To let indigenous farmers know whether hot, dry or windy conditions could fan their fires out of control, threatening livelihoods and ecologically sensitive areas, fire monitors check local conditions with hand-held weather meters before adjusting colour-coded signs showing the risk level, she said.


The foundation, which has developed its own early warning system combining NASA satellite and weather data, distributes burning calendars and pamphlets illustrated with cartoons showing farmers what precautions they should take to keep fires under control.


It is also training local communities to become first-response fire fighters after running a similar project in Bolivia’s eastern Chiquitania region.
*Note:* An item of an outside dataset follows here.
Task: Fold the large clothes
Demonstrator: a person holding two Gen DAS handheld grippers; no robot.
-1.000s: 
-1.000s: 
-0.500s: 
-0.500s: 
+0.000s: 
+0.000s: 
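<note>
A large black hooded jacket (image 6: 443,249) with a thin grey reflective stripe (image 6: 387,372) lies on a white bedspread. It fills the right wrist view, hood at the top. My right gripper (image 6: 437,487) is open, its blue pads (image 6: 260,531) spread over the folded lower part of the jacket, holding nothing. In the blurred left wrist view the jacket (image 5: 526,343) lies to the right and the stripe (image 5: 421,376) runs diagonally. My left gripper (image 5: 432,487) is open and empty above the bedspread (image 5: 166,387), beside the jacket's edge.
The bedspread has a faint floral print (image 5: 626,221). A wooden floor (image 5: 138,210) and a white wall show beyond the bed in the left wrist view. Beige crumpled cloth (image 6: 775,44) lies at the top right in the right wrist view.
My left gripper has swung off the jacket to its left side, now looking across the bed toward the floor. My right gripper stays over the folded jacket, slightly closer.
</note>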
Following a spate of recent fires in Bolivia, Peru and Argentina, alongside deadly blazes in Chile, experts are calling for a greater focus on fire education and alerting systems to limit wildfires, which are widely expected to increase as pressure grows on land and climate change brings warmer conditions.


“When the fire weather is so bad and the fuels are so dry, nobody can put them out,” said Amber Soja, a NASA scientist who works with Conservation International on fire detection and risk forecasting.


In drought-hit Peru, thousands of hectares of land were scorched in fires late last year, including forests, farmland and protected areas known for their biodiversity and rare animals, while fires have also flared in Bolivia which has suffered its worst drought in 25 years.


Tinderbox conditions caused by a near-decade long drought, high temperatures and strong winds led to the fires that recently ripped through Chile, killing 11 people, destroying 1,500 homes and costing the government $333 million in damages and the forestry industry around $350 million.


“The fires here are all caused directly or indirectly by man, so the first job we need to do is environmental education,” said Roberto Garfias Salinas, forestry engineer at the University of Chile.


Experts say Chile requires increased resources to tackle blazes, combined with comprehensive fire education and tighter measures to control arson, blamed for starting some blazes.


In Peru and Bolivia, where farmers use fire as a cheap way to clear land and remove plagues of insects and snakes, experts say better coordination, faster reaction times and wider use of early warning systems could help prevent blazes spiralling out of control.


“A lot of the time, fire is used for agricultural management — burning resets everything and can enrich soil too,” said Karyn Tabor, early warning systems director at Conservation International which provided fire risk data to Bolivia’s FAN before it developed its own model.


But those using the method need to be knowledgeable about how to do so, “and that’s a huge issue”, she said.